When Vibe Scammers Met Vibe Hackers: Pwning PhaaS with Their Own Weapons
Our journey began with a simple question: why are so many people losing money to fake convenience store delivery websites? The answer led us through two distinct criminal architectures, both exhibiting characteristics of large language model–assisted development.
Case 1 ran on PHP with backup artifacts exposing implementation details and query manipulation opportunities. The installation package itself contained pre-existing access mechanisms—whether this was developer insurance or criminal-on-criminal sabotage remains unclear. We leveraged initial access to bypass security restrictions using protocol-level manipulation and extracted gigabytes of operational data.
Case 2 featured authentication bypass vulnerabilities that granted direct administrative access. The backend structure revealed copy-pasted code patterns without proper security implementation.

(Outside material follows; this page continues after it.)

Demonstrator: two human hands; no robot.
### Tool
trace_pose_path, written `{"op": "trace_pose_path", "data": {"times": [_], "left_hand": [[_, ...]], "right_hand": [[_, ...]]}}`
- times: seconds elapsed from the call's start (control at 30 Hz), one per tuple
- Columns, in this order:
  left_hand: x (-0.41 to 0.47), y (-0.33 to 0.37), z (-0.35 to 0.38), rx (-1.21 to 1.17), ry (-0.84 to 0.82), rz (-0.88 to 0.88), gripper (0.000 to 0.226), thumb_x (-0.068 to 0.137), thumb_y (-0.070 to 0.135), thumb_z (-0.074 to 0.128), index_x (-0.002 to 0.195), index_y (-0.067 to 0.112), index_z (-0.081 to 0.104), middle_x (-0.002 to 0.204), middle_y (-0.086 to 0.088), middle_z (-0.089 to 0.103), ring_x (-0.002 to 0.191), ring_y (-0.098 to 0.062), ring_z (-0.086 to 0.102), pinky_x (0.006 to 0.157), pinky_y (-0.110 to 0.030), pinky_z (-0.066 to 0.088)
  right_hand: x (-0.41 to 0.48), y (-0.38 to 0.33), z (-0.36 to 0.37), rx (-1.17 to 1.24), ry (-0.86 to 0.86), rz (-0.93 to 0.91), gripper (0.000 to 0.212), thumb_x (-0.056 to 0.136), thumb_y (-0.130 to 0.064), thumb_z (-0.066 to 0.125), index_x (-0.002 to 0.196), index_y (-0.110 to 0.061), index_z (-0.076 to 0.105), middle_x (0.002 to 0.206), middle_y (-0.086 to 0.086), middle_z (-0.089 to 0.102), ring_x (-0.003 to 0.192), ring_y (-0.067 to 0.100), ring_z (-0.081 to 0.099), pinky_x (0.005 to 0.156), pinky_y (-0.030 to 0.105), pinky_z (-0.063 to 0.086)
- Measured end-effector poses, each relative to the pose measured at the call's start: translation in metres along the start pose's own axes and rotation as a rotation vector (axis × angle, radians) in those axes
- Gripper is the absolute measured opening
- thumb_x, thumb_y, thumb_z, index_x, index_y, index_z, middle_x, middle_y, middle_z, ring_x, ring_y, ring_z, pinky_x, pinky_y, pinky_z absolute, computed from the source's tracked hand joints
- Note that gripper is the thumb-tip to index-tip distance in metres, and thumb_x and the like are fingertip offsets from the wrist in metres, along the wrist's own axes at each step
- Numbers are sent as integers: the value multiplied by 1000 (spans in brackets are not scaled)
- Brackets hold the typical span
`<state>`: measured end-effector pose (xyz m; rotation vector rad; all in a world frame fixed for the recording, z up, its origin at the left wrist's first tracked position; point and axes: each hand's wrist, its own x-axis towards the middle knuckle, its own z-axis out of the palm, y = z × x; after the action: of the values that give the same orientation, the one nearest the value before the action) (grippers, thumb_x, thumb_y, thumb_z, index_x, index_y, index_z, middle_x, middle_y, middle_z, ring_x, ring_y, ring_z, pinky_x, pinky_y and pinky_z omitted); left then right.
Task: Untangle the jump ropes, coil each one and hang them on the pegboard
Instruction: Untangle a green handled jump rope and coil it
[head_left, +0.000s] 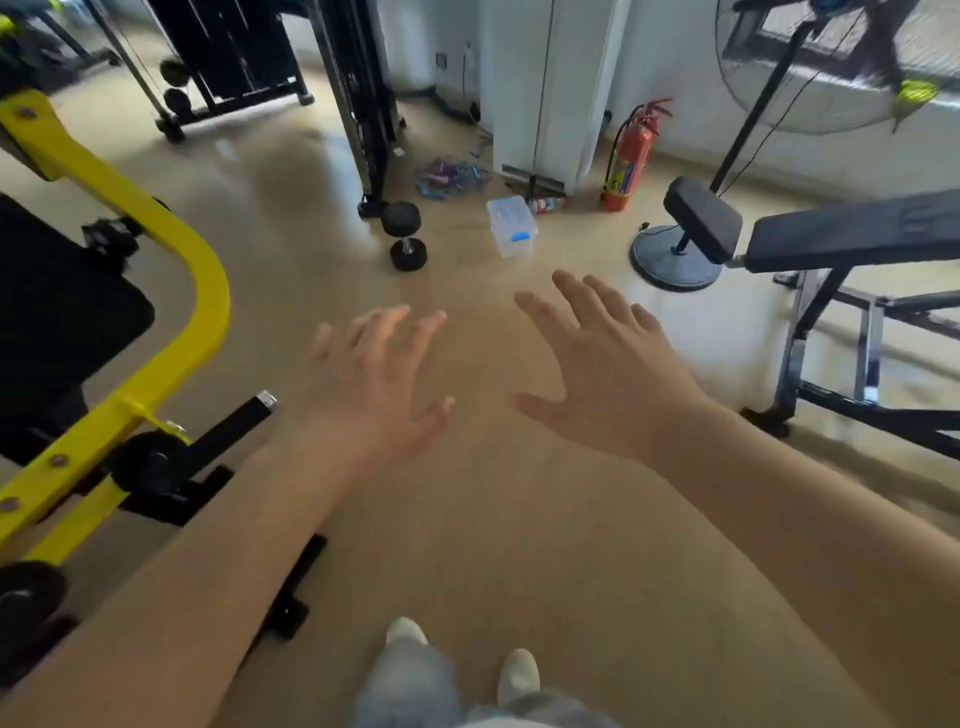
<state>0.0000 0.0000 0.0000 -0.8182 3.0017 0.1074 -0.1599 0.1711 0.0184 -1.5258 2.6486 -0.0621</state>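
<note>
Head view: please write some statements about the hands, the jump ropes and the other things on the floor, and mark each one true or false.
1. The left hand and the right hand are both open and hold nothing. True.
2. The jump ropes lie in a tangled pile on the floor. True.
3. The fire extinguisher lies flat on its side. False: it stands upright.
4. The clear plastic box is held in the right hand. False: it sits on the floor, apart from both hands.
5. The dumbbell lies nearer to the person than the jump ropes do. True.
</note>
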Motion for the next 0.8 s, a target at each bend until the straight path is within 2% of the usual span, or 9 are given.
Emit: {"op": "trace_pose_path", "data": {"times": [0.1, 0.23, 0.53, 0.63, 0.8], "left_hand": [[24, -5, 16, -17, -38, 11, 80, 84, 65, 44, 154, 36, 18, 160, -1, 24, 146, -24, 24, 118, -56, 19], [79, -19, 36, -51, -91, -5, 80, 89, 64, 45, 155, 36, 13, 162, 2, 19, 149, -21, 19, 121, -55, 15], [278, -73, 56, -122, -107, 36, 81, 87, 65, 45, 155, 34, 12, 160, 2, 21, 146, -22, 21, 120, -56, 16], [340, -88, 54, -150, -149, 76, 80, 88, 64, 47, 155, 36, 13, 161, 3, 19, 149, -21, 15, 120, -55, 17], [433, -121, 55, -161, -161, 45, 78, 88, 65, 46, 153, 40, 10, 162, 5, 15, 151, -20, 7, 121, -53, 13]], "right_hand": [[29, 11, 18, -29, -22, 9, 95, 82, -72, 58, 156, -37, 8, 167, 8, 8, 153, 33, 11, 117, 58, 26], [85, 25, 44, -10, -54, 31, 94, 83, -70, 58, 156, -38, 8, 167, 8, 9, 154, 34, 11, 117, 58, 27], [279, 58, 60, 3, -35, 153, 93, 85, -74, 52, 157, -34, 10, 167, 9, 13, 153, 34, 14, 117, 57, 27], [346, 66, 54, 31, -26, 170, 90, 85, -72, 52, 157, -33, 13, 167, 9, 15, 152, 33, 16, 117, 55, 28], [446, 85, 49, 64, -18, 195, 89, 85, -70, 55, 156, -32, 16, 166, 9, 18, 152, 33, 18, 116, 55, 29]]}}
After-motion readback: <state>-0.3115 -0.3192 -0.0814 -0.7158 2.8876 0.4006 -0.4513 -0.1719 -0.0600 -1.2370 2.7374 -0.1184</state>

Throughout both systems, we observed telltale signs of AI-generated code: verbose documentation in unexpected languages, inconsistent coding patterns, textbook-like naming conventions, and theoretical security implementations. Even the UI revealed LLM fingerprints—overly polished component layouts, placeholder text patterns, and design choices that felt distinctly "tutorial-like." These weren't experienced developers—they were operators deploying what LLMs gave them without understanding the internals.
The irony? We used AI extensively too: for data parsing, pattern recognition, attack surface mapping, and intelligence queries. The difference was intentionality—we understood what the output meant.
Using open-source intelligence platforms and carefully crafted fingerprints, we mapped over a hundred active domains following similar patterns. Each one shared the same architecture, the same weaknesses, the same developer mistakes. This repeatability became our advantage. When scammers can redeploy infrastructure in days, you don't attack individual sites—you automate the entire reconnaissance-to-evidence pipeline.
This talk demonstrates practical techniques for mass-scale fraud infrastructure fingerprinting, operational security considerations when investigating active criminal operations, and methods to recognize AI-generated code patterns that reveal threat actor sophistication. We'll discuss the ethical boundaries of counter-fraud operations and evidence preservation for law enforcement, along with automation strategies for sustainable threat intelligence when adversaries rebuild faster than you can report. The demonstration will show how to go from a single suspicious domain to a network map of 100+ sites and thousands of victim records—using tools available to any researcher.
This isn't a story about elite hackers versus criminal masterminds. It's about two groups equally reliant on AI vibing their way through technical problems—one for fraud, one for justice. The skill barrier has collapsed. The question now is: who has better context, better ethics, and better coffee?